:: Description of the task ::
The task here is to set down every line of the listing exactly.

:: Supplied data ::
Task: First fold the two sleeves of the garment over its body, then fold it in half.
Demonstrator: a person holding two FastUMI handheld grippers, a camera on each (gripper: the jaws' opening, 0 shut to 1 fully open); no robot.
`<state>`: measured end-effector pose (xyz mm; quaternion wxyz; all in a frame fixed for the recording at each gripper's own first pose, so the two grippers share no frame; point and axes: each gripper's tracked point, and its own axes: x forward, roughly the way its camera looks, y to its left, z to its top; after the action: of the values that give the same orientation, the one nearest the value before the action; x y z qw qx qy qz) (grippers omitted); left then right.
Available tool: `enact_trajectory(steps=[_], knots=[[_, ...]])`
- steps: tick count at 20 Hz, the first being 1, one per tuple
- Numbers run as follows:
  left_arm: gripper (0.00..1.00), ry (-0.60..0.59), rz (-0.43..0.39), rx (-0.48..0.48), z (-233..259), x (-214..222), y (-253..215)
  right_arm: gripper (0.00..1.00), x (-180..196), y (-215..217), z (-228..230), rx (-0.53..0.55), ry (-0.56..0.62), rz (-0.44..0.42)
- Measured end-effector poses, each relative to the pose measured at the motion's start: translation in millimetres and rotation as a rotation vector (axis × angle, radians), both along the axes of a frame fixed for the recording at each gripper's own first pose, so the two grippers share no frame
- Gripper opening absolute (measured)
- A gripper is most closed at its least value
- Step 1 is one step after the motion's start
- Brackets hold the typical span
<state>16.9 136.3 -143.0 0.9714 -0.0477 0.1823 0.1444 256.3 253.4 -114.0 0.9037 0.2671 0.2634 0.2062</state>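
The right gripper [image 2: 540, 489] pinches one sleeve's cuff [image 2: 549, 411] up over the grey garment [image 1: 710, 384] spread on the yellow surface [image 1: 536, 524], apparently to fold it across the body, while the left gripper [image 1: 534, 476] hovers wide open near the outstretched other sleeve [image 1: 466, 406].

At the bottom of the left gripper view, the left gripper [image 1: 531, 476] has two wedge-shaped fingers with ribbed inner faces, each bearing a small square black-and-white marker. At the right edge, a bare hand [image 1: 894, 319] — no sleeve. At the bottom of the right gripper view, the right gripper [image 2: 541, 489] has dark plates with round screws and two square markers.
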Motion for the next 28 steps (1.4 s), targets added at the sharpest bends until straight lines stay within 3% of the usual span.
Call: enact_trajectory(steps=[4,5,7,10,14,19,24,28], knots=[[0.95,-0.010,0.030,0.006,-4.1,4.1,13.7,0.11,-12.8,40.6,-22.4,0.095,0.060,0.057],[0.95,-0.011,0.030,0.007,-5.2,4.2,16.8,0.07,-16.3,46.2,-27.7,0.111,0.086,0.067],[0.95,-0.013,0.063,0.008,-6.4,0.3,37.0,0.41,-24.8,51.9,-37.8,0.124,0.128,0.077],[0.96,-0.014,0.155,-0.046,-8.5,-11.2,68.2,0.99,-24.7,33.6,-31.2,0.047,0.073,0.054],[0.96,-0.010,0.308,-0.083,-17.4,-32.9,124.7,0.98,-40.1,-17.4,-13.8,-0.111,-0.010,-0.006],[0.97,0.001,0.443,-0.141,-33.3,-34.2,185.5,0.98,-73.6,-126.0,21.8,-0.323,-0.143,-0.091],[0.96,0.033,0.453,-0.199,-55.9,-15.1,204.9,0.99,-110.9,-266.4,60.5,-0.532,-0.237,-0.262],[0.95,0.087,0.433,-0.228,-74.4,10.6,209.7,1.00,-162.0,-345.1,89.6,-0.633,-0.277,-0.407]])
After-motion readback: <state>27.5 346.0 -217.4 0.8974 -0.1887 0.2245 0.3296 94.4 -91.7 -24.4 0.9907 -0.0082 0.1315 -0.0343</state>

:: Result below ::
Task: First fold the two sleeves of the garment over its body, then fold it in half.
Demonstrator: a person holding two FastUMI handheld grippers, a camera on each (gripper: the jaws' opening, 0 shut to 1 fully open); no robot.
`<state>`: measured end-effector pose (xyz mm; quaternion wxyz; all in a frame fixed for the recording at each gripper's own first pose, so the two grippers share no frame; point and axes: each gripper's tracked point, and its own axes: x forward, roughly the way its camera looks, y to its left, z to its top; after the action: of the values that give the same orientation, the one nearest the value before the action; x y z qw qx qy qz) (grippers omitted); left then right.
Available tool: `enact_trajectory(steps=[_], knots=[[_, ...]])`
- steps: tick count at 20 Hz, the first being 1, one per tuple
- Numbers run as follows:
  left_arm: gripper (0.00..1.00), ry (-0.60..0.59), rz (-0.43..0.39), rx (-0.48..0.48), z (-233..259), x (-214..222), y (-253..215)
  right_arm: gripper (0.00..1.00), x (-180..196), y (-215..217), z (-228..230), rx (-0.53..0.55), ry (-0.56..0.62), rz (-0.44..0.42)
- Measured end-effector poses, each relative to the pose measured at the motion's start: translation in millimetres and rotation as a rotation vector (axis × angle, radians), both along the axes of a frame fixed for the recording at each gripper's own first pose, so the two grippers share no frame
- Gripper opening absolute (measured)
- A gripper is most closed at its least value
- Step 1 is one step after the motion's start
- Brackets hold the typical span
<state>16.9 136.3 -143.0 0.9714 -0.0477 0.1823 0.1444 256.3 253.4 -114.0 0.9037 0.2671 0.2634 0.2062</state>
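The right gripper [image 2: 540, 489] pinches one sleeve's cuff [image 2: 549, 411] up over the grey garment [image 1: 710, 384] spread on the yellow surface [image 1: 536, 524], apparently to fold it across the body, while the left gripper [image 1: 534, 476] hovers wide open near the outstretched other sleeve [image 1: 466, 406].

At the bottom of the left gripper view, the left gripper [image 1: 531, 476] has two wedge-shaped fingers with ribbed inner faces, each bearing a small square black-and-white marker. At the right edge, a bare hand [image 1: 894, 319] — no sleeve. At the bottom of the right gripper view, the right gripper [image 2: 541, 489] has dark plates with round screws and two square markers.
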Motion for the next 28 steps (1.4 s), targets added at the sharpest bends until straight lines stay within 3% of the usual span.
Call: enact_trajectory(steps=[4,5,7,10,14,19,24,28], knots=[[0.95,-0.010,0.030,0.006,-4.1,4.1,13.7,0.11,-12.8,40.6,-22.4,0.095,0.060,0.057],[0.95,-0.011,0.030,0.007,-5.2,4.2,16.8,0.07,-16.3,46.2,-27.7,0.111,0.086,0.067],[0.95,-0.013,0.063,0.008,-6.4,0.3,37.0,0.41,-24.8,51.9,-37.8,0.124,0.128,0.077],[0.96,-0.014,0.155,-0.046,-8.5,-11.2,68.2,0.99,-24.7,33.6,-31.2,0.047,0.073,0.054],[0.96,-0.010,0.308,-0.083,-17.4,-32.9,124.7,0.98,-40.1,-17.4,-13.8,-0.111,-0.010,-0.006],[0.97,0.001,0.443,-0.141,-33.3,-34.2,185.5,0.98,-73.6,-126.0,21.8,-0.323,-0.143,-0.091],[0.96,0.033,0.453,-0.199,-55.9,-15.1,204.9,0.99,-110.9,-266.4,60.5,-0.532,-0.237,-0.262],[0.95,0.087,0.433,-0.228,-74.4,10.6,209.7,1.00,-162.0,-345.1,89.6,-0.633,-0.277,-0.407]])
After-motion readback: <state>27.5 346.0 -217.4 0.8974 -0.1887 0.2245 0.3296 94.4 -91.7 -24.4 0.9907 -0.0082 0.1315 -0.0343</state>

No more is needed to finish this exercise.